It can be, if you do it right. The proper workflow is: you set up your redirects, you verify they're working, then you go into Search Console and use the URL Inspection tool on the old URLs. That tells Google "hey, this has moved, go crawl it." You can also submit a change of address if you're moving an entire domain. But here's the thing a lot of people miss — you should keep those redirects in place for at least a year. Some SEO practitioners say eighteen months. Google's official recommendation is to keep them "as long as possible," which is vague but directionally correct.
A year minimum. That's a commitment a lot of people don't plan for when they're excited about their shiny new site.
It's where the Cloudflare question gets really interesting. Because if your redirects live on your origin server, and a year later you migrate servers again or change your stack, you have to remember to carry those redirects forward. If they live at the Cloudflare layer, they're infrastructure-independent. Your origin can change completely and the redirects keep working.
Which is a perfect segue into the second part of the prompt. Daniel's asking: if you can do redirects at the Cloudflare edge or at the origin server, which should you choose? And he's specifically asking about a scenario with a few hundred redirects that follow a predictable pattern definable as regex.
Let's talk about the Cloudflare redirect architecture, because it's not just one thing. Cloudflare actually offers two distinct redirect products. There are Single Redirects, which are rule-based — you define a matching condition and a target, and you can use regex capture groups. And there are Bulk Redirects, which are designed for exactly the scenario described in the prompt: you have a list of specific URL mappings, potentially hundreds or thousands of them, and you want them processed at the edge with minimal latency.
What's the practical difference between the two?
Single Redirects are evaluated as part of Cloudflare's Ruleset Engine. They support complex matching expressions — you can redirect based on the URL path, query string, headers, cookies, the visitor's country, the request method, all sorts of things. And they support regex, including capture groups, so you can do pattern-based redirects elegantly. Bulk Redirects, by contrast, are essentially a lookup table. You upload a list of source URLs and target URLs, and Cloudflare matches against that list. They're simpler, faster for exact matches, and don't support regex — they're literal URL matching with some limited wildcard support.
For the scenario Daniel described — a few hundred redirects with a predictable path structure definable as regex — Single Redirects are the obvious choice. You write one rule instead of uploading a three-hundred-line CSV.
And that's the key decision point. If your redirects are pattern-based, use Single Redirects with regex. If they're a messy, one-off mapping with no consistent pattern — like a CMS migration where every slug changed arbitrarily — use Bulk Redirects and upload the mapping table. And both of these execute at the edge, meaning the redirect happens at the Cloudflare data center closest to the user, before the request ever touches your origin server.
What's the argument for doing it at the origin instead?
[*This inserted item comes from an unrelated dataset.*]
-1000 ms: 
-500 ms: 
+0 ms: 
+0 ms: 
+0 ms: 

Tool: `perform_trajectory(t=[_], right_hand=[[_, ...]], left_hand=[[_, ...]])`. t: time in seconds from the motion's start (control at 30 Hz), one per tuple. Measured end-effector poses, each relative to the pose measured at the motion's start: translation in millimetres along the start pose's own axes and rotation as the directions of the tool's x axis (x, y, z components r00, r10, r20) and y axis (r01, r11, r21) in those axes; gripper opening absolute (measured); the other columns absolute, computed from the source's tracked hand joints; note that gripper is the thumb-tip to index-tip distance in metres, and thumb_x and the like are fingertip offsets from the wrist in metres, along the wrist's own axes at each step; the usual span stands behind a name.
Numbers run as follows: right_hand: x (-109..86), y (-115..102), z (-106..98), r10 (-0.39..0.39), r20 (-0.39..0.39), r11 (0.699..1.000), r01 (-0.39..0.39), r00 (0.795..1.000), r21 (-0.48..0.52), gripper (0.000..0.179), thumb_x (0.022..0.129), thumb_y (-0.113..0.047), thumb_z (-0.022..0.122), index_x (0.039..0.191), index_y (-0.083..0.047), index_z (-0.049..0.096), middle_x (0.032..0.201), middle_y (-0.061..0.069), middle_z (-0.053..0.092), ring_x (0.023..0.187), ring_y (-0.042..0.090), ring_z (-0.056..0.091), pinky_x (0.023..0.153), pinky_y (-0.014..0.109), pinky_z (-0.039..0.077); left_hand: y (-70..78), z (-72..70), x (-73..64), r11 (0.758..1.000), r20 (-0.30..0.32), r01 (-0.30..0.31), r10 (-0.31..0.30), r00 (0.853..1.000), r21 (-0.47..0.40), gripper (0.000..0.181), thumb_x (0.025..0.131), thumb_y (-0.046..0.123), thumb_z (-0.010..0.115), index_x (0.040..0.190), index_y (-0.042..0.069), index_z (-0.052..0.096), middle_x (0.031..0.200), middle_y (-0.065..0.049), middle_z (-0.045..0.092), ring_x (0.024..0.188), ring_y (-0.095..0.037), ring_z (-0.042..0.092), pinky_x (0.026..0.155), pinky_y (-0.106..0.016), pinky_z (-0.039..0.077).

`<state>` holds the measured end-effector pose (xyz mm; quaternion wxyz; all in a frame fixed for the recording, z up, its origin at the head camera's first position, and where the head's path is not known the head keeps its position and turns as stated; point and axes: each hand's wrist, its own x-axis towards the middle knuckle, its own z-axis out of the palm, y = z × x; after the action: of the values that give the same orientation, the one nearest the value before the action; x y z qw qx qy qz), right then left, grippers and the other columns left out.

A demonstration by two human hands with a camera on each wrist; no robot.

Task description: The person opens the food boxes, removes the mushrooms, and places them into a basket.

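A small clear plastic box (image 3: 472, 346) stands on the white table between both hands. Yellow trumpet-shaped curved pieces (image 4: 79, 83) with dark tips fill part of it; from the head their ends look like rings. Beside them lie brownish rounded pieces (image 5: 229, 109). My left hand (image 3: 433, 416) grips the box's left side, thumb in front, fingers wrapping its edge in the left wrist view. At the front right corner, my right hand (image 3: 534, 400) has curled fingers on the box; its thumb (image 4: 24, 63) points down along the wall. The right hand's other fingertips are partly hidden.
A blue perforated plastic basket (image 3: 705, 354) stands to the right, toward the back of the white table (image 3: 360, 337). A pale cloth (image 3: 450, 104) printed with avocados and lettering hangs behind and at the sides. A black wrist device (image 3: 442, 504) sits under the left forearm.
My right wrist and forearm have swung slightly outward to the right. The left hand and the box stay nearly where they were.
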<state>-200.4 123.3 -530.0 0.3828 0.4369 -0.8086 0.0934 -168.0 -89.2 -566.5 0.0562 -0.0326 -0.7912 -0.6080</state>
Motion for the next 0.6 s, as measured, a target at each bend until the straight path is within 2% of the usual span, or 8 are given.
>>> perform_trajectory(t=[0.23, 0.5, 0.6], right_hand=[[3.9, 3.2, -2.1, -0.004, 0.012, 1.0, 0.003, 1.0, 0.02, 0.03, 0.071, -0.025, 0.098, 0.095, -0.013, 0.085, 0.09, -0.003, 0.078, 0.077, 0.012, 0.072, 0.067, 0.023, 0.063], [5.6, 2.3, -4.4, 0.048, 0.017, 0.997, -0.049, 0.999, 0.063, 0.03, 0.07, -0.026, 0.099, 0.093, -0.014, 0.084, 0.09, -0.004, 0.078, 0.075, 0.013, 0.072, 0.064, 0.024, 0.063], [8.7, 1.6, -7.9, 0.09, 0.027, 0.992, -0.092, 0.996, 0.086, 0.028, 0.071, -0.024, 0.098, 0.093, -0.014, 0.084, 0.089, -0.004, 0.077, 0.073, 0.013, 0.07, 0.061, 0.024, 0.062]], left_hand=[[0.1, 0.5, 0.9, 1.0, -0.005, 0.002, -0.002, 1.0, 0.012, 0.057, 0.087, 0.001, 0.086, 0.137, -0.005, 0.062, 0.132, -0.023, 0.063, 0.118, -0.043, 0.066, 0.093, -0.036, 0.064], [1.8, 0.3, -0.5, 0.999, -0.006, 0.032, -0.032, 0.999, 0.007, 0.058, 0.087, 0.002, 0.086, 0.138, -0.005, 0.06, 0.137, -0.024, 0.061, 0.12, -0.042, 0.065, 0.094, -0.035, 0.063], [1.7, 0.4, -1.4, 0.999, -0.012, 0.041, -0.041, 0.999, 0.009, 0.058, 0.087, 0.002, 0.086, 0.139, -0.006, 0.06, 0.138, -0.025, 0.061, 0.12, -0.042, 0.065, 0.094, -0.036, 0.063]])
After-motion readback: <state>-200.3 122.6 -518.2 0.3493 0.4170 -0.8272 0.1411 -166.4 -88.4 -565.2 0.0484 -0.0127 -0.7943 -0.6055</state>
A few things. First, if you're not using Cloudflare — but Daniel is, so that's moot. Second, if your redirect logic depends on application state that only exists on your server. For example, if you need to check whether a user is logged in, or look up something in a database to determine where they should go, you can't do that at the edge. Cloudflare's redirect rules are stateless — they only have access to what's in the request itself.
That's the "can't check the database" problem. But for a news site with a predictable path structure, there's no database lookup needed. The old URL pattern maps deterministically to the new one.
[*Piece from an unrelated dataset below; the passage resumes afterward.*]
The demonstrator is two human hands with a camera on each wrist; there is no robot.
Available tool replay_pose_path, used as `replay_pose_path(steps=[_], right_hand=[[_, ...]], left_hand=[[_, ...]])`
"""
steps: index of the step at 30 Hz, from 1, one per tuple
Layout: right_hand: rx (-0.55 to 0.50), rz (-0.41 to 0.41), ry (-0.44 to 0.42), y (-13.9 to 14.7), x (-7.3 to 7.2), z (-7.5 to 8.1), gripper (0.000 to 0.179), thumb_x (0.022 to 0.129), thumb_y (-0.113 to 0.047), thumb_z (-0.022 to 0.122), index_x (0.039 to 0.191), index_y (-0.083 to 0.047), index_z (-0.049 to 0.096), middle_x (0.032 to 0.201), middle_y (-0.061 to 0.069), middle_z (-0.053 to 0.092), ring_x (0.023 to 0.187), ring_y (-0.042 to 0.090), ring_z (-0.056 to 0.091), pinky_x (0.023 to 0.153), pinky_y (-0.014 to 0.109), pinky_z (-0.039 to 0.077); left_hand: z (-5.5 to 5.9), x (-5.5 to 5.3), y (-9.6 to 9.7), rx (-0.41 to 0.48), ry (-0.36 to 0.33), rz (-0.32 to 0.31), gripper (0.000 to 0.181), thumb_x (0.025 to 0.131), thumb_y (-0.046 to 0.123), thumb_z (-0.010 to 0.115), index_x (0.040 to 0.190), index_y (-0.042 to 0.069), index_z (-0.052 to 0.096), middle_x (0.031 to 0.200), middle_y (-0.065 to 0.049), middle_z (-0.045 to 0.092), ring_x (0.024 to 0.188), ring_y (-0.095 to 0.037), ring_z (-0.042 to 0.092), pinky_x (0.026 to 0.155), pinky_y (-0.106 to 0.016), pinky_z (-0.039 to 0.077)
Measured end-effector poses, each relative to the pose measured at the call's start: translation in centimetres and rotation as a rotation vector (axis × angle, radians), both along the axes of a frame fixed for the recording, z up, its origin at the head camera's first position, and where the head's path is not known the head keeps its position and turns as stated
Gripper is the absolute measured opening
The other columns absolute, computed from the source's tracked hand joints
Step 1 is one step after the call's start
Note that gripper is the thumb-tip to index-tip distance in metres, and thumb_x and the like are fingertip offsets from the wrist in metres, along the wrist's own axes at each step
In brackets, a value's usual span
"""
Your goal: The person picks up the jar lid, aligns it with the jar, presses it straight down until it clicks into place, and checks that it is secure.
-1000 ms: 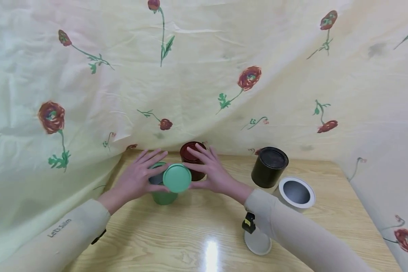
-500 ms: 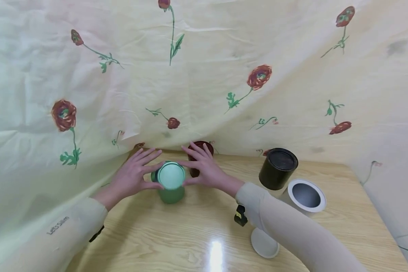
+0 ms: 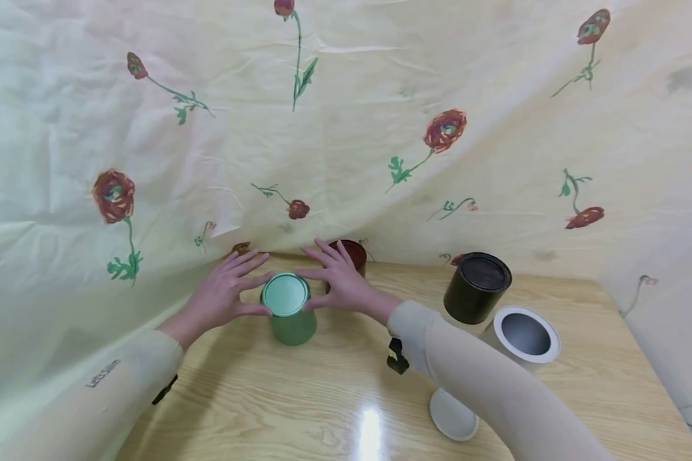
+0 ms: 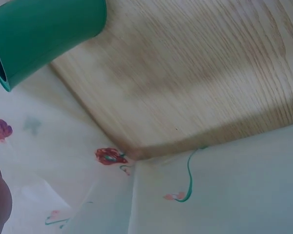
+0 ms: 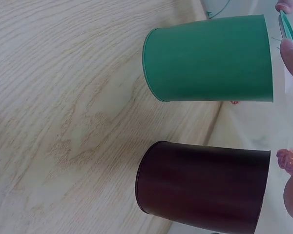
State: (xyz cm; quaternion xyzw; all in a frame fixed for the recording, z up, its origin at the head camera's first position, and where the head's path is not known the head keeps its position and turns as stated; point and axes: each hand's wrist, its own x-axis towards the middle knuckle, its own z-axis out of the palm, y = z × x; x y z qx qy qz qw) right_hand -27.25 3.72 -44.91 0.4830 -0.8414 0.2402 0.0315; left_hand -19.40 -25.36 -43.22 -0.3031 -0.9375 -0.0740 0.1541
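Observation:
A round green lid [image 3: 285, 294] is held level over a green can [image 3: 294, 331]. My left hand [image 3: 222, 291] pinches its left edge between thumb and forefinger, the other fingers spread. On the opposite edge, the thumb and forefinger of my right hand [image 3: 346, 285] grip it the same way. In the right wrist view a small gap shows between the lid [image 5: 289, 31] and the rim of the upright green can [image 5: 210, 58]. Part of that can [image 4: 49, 36] also appears in the left wrist view, its mouth uncovered.
A dark red lidded can [image 3: 355, 254] stands behind my right hand. Further right are a black lidded can [image 3: 475, 294] and a white can [image 3: 555, 342] with its mouth uncovered. A white lid [image 3: 453, 415] lies on the wooden table [image 3: 288, 403]. Flowered cloth [image 3: 346, 141] hangs behind.
Both hands have carried the green lid left, from beside the can's mouth to over it. The lid covers the mouth in the head view now. The head view has shifted slightly.

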Motion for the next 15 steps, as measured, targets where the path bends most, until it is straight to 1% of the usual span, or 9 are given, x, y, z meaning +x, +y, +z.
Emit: replay_pose_path(steps=[8,15], right_hand=[[0.026,-0.004,-0.007,-0.5,-0.6,-0.5,0.074,0.082,-0.050,0.091,0.146,-0.018,0.069,0.173,0.013,0.034,0.164,0.041,0.013,0.128,0.071,0.003],[0.070,-0.012,-0.039,-1.1,-1.1,-0.4,0.073,0.085,-0.050,0.089,0.147,-0.018,0.068,0.174,0.012,0.032,0.165,0.039,0.010,0.129,0.070,0.001]], left_hand=[[0.0,-0.4,-0.3,-0.017,-0.101,0.039,0.080,0.078,0.054,0.089,0.141,0.008,0.071,0.162,-0.019,0.050,0.152,-0.045,0.043,0.125,-0.065,0.029],[-0.2,-0.7,-0.8,-0.035,-0.115,0.044,0.076,0.081,0.052,0.088,0.142,0.009,0.071,0.161,-0.019,0.051,0.151,-0.046,0.043,0.124,-0.064,0.031]])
The third argument for origin-side redirects is logging and analytics. If the redirect happens at Cloudflare, your origin server never sees the request. That means your server logs won't show the redirect traffic, and any analytics that depend on server-side processing won't capture it. Now, Cloudflare provides its own analytics, and you can see redirect metrics in the dashboard, but if you're feeding server logs into a custom analytics pipeline, edge redirects are invisible to it.
Daniel hinted at that — he said we could discuss analytics capture but we should leave it for another day. So let's flag it and move on. The analytics question is real, but for most people, the performance benefit of edge redirects outweighs the logging gap.
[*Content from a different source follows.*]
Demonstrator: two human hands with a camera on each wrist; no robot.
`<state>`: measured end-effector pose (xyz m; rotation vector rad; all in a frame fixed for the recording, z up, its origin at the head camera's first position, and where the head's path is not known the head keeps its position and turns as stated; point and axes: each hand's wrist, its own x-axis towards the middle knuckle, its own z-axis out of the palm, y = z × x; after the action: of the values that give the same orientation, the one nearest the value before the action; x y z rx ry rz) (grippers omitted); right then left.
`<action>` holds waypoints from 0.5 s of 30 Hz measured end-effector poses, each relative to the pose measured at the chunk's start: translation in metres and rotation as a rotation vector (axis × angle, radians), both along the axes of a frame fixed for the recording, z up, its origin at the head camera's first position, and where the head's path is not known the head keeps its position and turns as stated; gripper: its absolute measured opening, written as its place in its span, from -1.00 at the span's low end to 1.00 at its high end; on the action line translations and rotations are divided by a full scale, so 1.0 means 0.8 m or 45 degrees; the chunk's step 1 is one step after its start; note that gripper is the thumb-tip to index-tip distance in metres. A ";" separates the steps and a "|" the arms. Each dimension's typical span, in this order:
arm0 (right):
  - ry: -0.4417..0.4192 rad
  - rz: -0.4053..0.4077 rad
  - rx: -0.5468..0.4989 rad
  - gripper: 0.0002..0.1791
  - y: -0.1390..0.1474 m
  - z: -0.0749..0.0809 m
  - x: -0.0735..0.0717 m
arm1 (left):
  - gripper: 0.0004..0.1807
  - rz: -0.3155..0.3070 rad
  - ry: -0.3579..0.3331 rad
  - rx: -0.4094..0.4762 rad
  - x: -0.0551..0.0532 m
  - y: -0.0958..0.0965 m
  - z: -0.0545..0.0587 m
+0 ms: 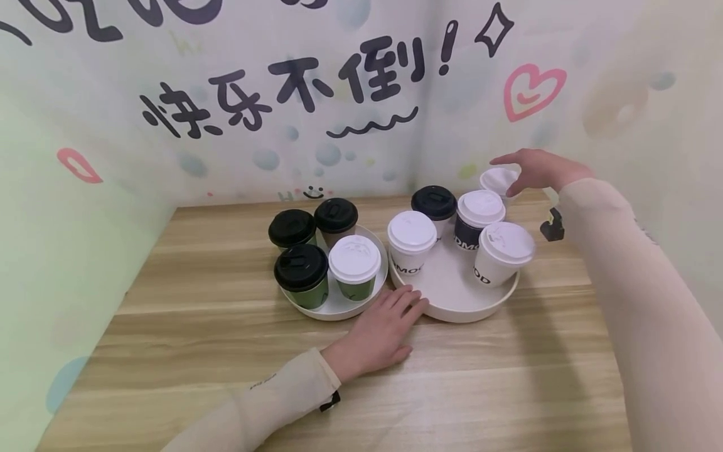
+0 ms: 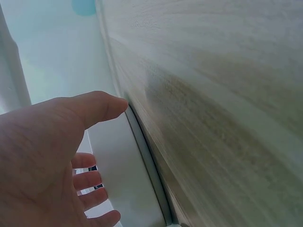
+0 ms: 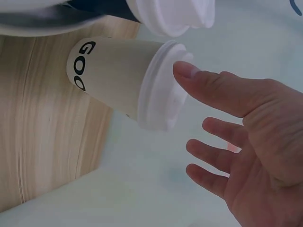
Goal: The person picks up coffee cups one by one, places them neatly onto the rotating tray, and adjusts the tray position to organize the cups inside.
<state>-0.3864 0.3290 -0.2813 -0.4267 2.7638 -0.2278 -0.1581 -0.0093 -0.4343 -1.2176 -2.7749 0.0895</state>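
My right hand [image 1: 536, 169] is at the back right with thumb and fingers spread around the lid of a white paper cup [image 3: 109, 71]. This cup stands on the wooden table, outside the right tray. In the right wrist view my thumb overlaps the edge of its white lid [image 3: 163, 90], and the other fingers are apart from it. My left hand [image 1: 375, 336] rests at the near-left rim of the round white right tray [image 1: 452, 301], fingers extended. On that tray stand a black-lidded cup [image 1: 433, 204], a dark cup with a white lid [image 1: 479, 220] and two white-lidded white cups [image 1: 411, 242].
Left of it, a smaller round white tray [image 1: 333, 311] holds three black-lidded cups [image 1: 302, 276] and a green cup with a white lid [image 1: 354, 267]. The trays stand side by side, near a printed curtain [image 1: 237, 163]. A small black object [image 1: 552, 226] shows beside the right sleeve.
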 end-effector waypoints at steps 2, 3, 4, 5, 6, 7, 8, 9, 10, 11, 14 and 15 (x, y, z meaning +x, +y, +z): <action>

The performance benefit is substantial. An edge redirect at Cloudflare adds essentially zero latency — it's processed in the same data center that terminates the TLS connection. The user gets the redirect response before their request ever traverses the internet to your origin. If your origin server is in Virginia and your user is in Singapore, an origin-side redirect adds maybe two hundred milliseconds of round-trip time plus processing. An edge redirect adds single-digit milliseconds.
For a news site, where you might have readers all over the world, that two hundred milliseconds is the difference between someone waiting and someone bouncing.
There's another factor that doesn't get talked about enough: what happens when your origin is down? If your redirects live on your origin server, and that server goes offline, your redirects go offline too. Users hitting old URLs get connection errors instead of being smoothly redirected. If the redirects are at Cloudflare, they keep working even if your origin is completely unreachable. That's a resilience argument that becomes compelling once you've been through a few outages.
I've been through those outages. The redirects are the last thing you're thinking about during the incident, and the first thing you realize you should have thought about afterward.
Here's my rule of thumb, and I'm curious if you agree. If your redirects are purely URL-pattern-based with no application logic — which is the scenario described in the prompt — do them at Cloudflare. Use Single Redirects with regex. You get better performance, better resilience, and easier maintenance. The rules live independently of your application stack. If your redirects require application state, do them at the origin. And if you need full analytics visibility on redirect traffic, either do them at the origin or set up Cloudflare Logpush to capture redirect events.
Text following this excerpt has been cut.